▶ **WHAT YOU NEED TO DO**
Using the records below, write out again exactly the lines that begin at the line containing "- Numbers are" and end at the line containing "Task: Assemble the", and no other lines.

Dataset records:
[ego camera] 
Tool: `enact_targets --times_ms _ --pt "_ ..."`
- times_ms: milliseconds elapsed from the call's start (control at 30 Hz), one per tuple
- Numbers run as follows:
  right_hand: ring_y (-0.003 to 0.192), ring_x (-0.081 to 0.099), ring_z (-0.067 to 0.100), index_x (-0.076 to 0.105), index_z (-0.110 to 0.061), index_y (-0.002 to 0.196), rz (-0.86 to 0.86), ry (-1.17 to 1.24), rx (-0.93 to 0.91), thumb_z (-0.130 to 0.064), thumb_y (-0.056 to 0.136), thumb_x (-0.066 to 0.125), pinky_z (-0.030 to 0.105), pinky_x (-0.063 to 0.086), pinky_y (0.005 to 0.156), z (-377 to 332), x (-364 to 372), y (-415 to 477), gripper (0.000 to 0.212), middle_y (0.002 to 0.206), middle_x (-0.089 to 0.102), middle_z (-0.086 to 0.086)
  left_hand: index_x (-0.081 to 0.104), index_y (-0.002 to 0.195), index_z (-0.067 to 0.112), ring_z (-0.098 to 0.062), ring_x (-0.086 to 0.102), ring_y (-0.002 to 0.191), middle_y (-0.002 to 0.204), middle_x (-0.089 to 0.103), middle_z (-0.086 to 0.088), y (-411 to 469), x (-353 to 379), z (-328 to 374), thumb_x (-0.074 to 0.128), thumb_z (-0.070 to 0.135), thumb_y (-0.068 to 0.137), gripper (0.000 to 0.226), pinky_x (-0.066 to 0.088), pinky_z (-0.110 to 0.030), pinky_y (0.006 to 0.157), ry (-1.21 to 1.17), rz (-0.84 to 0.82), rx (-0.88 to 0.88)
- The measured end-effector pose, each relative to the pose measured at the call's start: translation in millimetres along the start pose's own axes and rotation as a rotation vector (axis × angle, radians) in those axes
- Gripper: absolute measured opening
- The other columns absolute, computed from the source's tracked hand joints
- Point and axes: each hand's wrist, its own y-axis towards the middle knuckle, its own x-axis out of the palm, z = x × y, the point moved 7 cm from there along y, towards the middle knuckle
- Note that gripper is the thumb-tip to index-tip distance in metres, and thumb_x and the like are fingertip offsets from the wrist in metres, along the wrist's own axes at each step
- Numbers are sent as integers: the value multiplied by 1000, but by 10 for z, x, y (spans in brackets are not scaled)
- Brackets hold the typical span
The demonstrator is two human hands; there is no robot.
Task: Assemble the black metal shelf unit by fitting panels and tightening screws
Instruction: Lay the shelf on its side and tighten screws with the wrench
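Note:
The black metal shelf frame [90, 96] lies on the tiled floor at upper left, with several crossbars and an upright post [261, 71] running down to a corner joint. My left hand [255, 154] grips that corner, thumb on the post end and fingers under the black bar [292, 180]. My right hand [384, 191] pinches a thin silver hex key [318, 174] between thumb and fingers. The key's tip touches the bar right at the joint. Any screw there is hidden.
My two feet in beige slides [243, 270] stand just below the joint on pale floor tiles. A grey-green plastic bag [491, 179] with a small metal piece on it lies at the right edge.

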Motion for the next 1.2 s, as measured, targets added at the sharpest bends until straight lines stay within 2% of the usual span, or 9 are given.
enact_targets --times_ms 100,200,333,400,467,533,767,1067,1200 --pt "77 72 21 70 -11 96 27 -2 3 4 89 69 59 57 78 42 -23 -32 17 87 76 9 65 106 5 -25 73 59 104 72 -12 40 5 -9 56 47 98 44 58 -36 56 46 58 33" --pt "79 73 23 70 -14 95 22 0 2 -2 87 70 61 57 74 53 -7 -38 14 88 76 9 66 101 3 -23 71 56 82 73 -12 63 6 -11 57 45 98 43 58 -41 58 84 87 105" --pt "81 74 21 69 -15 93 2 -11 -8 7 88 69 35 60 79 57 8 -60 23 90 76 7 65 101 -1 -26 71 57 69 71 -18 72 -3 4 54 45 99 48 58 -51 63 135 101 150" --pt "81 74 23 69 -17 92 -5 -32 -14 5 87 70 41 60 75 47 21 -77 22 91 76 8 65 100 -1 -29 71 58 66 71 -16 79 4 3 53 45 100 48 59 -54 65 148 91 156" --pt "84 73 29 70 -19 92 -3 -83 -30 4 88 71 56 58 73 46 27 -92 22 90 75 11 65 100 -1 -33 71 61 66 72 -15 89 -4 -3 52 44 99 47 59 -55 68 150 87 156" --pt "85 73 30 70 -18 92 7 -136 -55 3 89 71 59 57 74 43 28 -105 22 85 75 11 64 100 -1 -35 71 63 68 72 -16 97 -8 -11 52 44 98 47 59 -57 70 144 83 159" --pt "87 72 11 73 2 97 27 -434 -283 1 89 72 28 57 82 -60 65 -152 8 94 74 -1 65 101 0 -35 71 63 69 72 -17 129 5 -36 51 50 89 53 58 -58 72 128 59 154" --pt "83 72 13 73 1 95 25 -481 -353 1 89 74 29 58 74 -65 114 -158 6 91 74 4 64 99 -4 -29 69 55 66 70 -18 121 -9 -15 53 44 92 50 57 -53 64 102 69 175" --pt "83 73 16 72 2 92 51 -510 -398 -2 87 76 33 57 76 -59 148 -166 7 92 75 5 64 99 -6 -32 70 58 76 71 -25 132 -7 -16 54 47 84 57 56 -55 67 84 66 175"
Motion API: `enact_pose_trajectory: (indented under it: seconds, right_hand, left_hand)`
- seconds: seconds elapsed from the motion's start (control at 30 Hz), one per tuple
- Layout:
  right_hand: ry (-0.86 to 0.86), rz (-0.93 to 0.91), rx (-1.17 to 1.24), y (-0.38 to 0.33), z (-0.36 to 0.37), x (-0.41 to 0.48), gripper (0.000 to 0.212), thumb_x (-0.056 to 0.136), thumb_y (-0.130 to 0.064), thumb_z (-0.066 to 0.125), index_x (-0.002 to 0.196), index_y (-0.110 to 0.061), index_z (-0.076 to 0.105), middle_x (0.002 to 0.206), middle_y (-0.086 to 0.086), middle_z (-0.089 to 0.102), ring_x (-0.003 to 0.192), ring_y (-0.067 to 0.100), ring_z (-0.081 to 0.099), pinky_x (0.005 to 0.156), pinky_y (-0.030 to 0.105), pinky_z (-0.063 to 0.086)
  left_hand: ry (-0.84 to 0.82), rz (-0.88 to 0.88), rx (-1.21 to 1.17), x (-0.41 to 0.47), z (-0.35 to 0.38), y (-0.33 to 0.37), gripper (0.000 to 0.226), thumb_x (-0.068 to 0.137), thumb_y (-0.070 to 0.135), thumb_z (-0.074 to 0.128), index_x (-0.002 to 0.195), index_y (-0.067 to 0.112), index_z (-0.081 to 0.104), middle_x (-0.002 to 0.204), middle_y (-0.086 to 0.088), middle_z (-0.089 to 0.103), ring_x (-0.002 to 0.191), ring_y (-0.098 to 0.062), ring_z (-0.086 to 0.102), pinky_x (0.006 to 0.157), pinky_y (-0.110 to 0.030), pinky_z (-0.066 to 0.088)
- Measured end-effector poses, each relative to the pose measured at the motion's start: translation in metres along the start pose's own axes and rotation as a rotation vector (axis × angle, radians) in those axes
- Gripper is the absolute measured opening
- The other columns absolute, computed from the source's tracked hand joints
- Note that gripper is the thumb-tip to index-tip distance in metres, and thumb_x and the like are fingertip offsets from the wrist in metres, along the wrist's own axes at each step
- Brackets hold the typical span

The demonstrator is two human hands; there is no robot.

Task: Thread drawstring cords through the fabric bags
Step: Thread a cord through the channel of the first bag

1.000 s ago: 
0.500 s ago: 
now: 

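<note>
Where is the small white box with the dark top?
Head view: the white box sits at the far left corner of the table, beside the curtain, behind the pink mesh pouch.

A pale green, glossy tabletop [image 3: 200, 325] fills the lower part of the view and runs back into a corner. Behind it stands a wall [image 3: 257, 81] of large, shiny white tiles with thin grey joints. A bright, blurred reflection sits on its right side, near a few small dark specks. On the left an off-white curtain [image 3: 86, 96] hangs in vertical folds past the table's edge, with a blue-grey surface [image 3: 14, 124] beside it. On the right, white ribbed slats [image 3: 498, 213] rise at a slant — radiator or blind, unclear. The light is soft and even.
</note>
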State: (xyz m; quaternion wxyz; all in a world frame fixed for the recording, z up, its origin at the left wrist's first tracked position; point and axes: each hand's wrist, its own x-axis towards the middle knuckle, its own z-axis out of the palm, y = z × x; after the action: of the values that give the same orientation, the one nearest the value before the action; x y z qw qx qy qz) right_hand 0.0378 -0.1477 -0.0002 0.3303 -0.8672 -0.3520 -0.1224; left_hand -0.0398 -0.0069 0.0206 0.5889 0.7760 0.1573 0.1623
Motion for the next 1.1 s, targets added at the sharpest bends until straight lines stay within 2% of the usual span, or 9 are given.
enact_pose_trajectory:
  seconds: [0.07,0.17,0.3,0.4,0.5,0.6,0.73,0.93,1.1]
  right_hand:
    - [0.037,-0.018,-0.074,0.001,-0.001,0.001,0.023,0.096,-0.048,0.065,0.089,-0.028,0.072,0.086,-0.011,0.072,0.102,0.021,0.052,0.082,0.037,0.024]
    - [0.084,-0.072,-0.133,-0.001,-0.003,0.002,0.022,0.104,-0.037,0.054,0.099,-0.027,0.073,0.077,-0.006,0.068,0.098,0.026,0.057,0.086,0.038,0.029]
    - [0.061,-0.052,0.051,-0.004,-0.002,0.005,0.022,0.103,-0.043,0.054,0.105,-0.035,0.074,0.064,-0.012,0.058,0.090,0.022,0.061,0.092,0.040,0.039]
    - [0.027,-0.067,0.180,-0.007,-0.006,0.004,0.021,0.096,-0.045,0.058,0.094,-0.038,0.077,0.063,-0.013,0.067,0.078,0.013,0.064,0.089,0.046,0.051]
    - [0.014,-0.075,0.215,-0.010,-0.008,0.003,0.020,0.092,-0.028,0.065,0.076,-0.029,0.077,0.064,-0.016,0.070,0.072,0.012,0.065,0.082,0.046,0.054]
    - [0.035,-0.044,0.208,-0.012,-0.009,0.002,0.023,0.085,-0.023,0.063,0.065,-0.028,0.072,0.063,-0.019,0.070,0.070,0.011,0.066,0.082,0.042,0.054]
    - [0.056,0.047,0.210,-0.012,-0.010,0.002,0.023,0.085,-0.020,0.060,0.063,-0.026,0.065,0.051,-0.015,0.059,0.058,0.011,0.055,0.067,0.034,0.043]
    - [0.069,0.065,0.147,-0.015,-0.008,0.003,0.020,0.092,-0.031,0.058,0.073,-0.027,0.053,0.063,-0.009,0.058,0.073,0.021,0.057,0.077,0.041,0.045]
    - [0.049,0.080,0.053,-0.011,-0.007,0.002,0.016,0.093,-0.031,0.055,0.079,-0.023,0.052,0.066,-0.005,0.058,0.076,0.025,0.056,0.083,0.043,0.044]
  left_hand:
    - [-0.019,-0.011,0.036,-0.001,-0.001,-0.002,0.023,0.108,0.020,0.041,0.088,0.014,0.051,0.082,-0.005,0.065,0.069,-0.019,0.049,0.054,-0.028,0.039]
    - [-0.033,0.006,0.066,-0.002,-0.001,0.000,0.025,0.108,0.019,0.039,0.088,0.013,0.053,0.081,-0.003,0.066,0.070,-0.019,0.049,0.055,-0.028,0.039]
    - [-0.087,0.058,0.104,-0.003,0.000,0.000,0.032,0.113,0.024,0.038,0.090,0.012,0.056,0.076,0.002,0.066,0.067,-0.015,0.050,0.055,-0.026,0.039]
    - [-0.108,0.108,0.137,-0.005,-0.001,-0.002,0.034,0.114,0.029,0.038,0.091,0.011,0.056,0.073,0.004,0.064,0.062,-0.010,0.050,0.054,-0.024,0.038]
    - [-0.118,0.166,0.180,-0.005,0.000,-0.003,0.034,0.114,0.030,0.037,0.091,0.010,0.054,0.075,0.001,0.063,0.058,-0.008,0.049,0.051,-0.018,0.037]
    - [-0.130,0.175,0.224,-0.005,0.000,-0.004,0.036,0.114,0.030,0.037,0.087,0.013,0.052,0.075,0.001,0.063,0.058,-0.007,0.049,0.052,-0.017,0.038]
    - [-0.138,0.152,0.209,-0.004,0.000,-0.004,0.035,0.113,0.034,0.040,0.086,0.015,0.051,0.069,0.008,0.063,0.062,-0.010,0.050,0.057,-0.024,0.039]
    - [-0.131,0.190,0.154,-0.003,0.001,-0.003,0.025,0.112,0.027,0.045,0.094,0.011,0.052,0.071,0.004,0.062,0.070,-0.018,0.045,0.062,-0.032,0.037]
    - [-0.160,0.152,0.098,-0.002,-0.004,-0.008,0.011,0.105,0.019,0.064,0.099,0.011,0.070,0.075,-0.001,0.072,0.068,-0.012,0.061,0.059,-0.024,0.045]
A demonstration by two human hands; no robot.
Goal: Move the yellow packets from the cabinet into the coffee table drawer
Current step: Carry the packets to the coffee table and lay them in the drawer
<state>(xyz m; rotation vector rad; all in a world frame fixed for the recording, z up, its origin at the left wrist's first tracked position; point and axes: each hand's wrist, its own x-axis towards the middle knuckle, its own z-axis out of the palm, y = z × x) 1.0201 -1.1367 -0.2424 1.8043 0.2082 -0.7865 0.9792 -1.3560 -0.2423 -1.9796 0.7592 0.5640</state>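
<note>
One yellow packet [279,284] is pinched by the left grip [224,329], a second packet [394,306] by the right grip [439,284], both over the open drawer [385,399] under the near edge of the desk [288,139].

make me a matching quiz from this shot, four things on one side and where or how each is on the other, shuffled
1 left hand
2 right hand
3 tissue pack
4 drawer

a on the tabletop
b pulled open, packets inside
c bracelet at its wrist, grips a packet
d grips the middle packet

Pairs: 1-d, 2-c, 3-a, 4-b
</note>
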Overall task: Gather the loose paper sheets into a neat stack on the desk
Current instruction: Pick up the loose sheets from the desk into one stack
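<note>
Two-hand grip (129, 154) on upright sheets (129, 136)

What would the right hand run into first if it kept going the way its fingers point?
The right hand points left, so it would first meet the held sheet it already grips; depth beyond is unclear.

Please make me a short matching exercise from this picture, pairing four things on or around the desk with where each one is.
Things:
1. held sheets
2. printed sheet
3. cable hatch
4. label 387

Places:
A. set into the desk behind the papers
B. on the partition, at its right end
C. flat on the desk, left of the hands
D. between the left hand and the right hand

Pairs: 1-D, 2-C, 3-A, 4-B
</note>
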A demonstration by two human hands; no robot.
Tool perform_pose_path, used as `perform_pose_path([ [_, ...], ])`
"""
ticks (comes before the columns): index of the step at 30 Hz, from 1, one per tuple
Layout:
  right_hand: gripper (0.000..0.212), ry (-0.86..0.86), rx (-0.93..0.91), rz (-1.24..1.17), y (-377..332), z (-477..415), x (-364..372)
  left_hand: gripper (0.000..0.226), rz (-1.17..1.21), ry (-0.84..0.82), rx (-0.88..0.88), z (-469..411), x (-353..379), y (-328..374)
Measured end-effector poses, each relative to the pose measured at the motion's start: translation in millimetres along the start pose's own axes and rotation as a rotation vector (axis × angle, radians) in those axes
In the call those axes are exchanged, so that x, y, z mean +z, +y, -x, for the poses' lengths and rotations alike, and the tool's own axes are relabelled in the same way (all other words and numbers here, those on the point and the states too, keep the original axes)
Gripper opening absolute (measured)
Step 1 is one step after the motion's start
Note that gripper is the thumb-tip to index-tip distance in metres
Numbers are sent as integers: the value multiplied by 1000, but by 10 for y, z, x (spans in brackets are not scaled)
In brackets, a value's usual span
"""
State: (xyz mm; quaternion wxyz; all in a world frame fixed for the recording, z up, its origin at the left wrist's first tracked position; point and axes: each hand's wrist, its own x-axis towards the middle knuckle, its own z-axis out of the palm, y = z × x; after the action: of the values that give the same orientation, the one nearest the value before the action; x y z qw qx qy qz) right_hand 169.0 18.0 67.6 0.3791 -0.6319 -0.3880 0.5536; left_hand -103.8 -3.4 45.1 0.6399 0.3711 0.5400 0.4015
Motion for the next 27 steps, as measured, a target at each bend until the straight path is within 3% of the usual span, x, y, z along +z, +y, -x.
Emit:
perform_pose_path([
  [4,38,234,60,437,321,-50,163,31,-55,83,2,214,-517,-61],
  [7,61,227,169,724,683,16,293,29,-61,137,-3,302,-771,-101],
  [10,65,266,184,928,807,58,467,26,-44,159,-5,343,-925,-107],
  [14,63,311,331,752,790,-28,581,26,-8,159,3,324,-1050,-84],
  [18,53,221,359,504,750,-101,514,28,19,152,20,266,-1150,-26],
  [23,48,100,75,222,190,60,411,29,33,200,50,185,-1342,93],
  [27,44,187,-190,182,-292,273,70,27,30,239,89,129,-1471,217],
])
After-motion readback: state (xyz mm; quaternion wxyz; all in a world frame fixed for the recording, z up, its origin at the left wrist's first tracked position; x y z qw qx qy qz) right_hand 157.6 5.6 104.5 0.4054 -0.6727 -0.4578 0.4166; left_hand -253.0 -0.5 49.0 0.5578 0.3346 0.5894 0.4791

▶ **ANSWER TO THE EXERCISE**
- Numbers are sent as integers: the value multiplied by 1000, but by 10 for z, x, y (spans in brackets are not scaled)
- Brackets hold the typical span
The demonstrator is two human hands; there is no robot.
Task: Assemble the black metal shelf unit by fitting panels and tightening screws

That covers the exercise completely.